In children 17 and younger, the instance of asthma peaked at 9.7 percent in 2011. Two years later, the rate of childhood asthma plateaued, and went to down to 8.3 percent in 2013. The report was published in the Pediatrics journal. Akinbami states that it’s not clear “whether 2013 represents just one of the fluctuations in that leveling or whether that’s going to show us the beginning of a decreasing trend.” She also asserts that the reason for the shift in percentages is still a mystery, but it may be due to possibility that the percentage of children genetically predisposed to asthma could have peaked.

However, asthma continues to increase among children in poor families, and is still much more common in African-American children than their white peers. Only 8 percent of white children have asthma, yet 14 percent of Black children have the condition. African-American children are also more likely to have serious complications from asthma than white children.

Regardless of the cause of the reduction in childhood asthma, several other health professionals are welcoming the news.

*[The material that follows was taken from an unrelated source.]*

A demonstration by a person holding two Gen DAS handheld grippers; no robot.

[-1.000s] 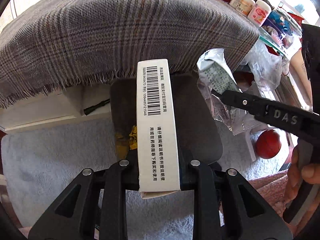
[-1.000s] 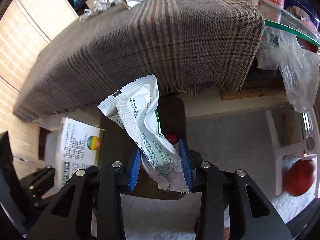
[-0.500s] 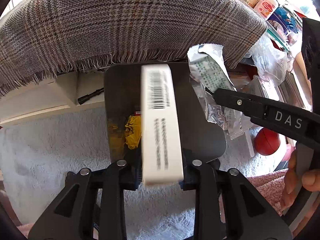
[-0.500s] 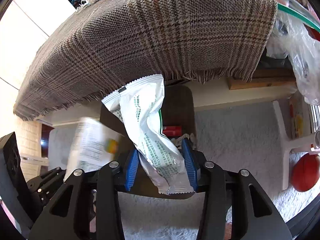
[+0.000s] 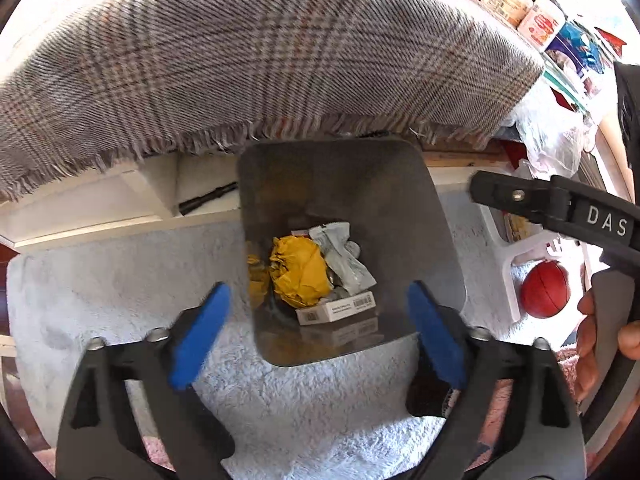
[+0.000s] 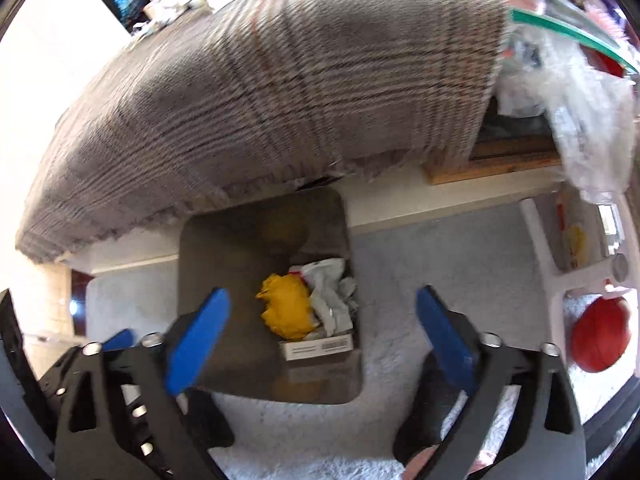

Stephen Teach, chairman of pediatrics at the Children’s National Health System in Washington, D.C. states that the results of the analysis is “good news for kids.” Childhood asthma can be fatal and lead to long hospitalizations. The disease also causes children to miss school, which means parents miss work, making it an expensive disease to manage as well. Teach confirms that childhood asthma is “an economic and health care drag on our system and our potential for children to develop.” While he is optimistic, Teach, along with other health experts, say there is still a long way to go.

Elizabeth Matsui, a professor of pediatrics at Johns Hopkins Children’s Center in Baltimore says that roughly 1 in 9 children have asthma.

“That’s a pretty profound burden of a health condition in a population that really should be very, very healthy overall,” Matsui says.

The work that needs to be done includes addressing the ongoing economic and racial disparities when it comes to health care and asthma development. Teach confirms that “there are stark and dramatic disparities in the prevalence of the disease.” Ensuring that children are in environments where the air is as clean as possible, and working to provide equal health care for children of color are factors that can further assist the decline of childhood asthma.